Ashur Mall
- Location: Mosul, Iraq
- Opened: 31 December 2024
- Floor area: 17,000 sqm
- Floors: 3

= Ashur Mall =

Ashur Mall (Syriac: ܡܳܐܢܨܶܢܥܳܐ, Arabic: عاشور مول), also known as Ashur Land Mall (Arabic: عاشور لاند مول, Syriac: ܡܳܐܢܨܽܘܪܝܐܳܐ ܕ݂ܩܽܘܝܳܡܳܐ) is a shopping under construction in of Mosul, Iraq. It is one of the largest shopping malls in Iraq. It is located near the Presidential Site of Saddam Hussein on Forest Street opposite the Tourist Island of Mosul in Sudair region.

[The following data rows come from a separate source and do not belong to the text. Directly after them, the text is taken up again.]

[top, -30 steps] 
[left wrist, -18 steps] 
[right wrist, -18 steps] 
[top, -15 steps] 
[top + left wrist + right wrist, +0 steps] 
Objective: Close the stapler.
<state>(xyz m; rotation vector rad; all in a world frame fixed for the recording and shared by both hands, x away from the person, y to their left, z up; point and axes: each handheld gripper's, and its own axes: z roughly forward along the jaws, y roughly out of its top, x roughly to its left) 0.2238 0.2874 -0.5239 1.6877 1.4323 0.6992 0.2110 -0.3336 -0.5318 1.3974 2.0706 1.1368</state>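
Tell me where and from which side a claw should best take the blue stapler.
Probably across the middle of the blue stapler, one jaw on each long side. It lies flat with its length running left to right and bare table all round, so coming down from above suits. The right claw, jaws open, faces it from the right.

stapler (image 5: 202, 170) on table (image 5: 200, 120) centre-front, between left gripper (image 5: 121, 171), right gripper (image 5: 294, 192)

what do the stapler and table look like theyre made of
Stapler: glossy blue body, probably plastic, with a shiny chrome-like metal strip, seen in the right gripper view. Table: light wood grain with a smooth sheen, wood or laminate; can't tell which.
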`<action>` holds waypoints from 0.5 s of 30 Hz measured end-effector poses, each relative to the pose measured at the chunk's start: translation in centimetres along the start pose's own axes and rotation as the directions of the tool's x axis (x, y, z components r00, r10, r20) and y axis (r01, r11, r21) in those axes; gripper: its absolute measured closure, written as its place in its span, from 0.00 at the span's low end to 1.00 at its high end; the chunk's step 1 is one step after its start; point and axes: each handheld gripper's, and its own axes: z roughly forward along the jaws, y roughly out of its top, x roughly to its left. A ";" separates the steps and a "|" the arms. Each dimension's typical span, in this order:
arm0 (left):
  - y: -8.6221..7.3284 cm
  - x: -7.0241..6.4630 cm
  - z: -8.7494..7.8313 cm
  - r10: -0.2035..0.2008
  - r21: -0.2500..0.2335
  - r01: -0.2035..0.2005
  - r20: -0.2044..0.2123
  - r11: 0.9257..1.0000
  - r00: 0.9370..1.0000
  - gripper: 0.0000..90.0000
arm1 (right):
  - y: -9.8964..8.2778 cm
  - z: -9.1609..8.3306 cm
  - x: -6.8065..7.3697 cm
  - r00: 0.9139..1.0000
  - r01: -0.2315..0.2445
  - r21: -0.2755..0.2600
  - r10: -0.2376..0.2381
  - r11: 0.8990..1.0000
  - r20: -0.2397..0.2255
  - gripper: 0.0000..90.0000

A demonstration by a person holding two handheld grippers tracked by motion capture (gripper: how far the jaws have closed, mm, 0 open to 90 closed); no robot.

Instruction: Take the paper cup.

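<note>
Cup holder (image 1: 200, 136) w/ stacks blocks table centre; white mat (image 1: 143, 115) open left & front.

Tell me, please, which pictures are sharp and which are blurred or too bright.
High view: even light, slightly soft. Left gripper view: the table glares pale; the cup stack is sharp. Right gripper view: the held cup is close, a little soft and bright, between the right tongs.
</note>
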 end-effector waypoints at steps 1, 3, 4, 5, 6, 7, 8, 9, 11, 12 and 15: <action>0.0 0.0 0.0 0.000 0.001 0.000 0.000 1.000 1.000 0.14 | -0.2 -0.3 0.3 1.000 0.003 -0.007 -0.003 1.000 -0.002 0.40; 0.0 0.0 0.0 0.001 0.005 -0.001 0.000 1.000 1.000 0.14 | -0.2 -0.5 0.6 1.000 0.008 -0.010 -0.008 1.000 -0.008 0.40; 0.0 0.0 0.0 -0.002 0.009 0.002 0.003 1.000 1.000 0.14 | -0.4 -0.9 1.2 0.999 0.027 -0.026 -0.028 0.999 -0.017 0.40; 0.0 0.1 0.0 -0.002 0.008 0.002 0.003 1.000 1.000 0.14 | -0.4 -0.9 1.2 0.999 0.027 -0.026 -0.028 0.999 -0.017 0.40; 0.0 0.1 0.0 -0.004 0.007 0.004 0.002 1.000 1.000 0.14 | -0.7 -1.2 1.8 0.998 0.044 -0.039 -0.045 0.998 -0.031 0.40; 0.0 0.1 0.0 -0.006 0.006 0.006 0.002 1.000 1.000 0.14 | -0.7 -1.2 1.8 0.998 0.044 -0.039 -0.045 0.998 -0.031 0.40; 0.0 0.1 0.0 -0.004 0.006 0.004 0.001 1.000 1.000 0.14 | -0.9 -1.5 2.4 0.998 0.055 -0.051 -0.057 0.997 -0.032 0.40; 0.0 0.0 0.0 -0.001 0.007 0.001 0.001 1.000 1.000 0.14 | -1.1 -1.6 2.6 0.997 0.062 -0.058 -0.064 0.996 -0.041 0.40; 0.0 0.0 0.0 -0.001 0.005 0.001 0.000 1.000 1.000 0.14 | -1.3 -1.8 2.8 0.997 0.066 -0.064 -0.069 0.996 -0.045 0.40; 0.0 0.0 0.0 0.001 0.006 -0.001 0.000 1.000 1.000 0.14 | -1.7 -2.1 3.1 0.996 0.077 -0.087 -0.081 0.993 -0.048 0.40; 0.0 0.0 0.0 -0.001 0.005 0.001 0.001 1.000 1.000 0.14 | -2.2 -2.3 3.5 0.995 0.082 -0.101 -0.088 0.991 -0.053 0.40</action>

The mall is noted for its Syriac–Assyrian architecture.

== History ==
On 13 November 2024, buses were launched from the mall to support the Iraq national football team.

== Features ==
Ashur Mall consists of 3 floors. It covers 17000 m2. The mall includes more than 100 shops and a hypermarket. It is surrounded by walls and gates in the Assyrian style. Initially, 25 shops opened. The area also offers a private parking lot, fountains, and green spaces. Ard Farah City Hall and Games Hall attract student trips.

The architectural features of the mall include Lamassu statues and Syriac–Assyrian murals. A large gate is similar to the entrances of ancient Assyrian cities. It is home to the first hybrid market in Mosul.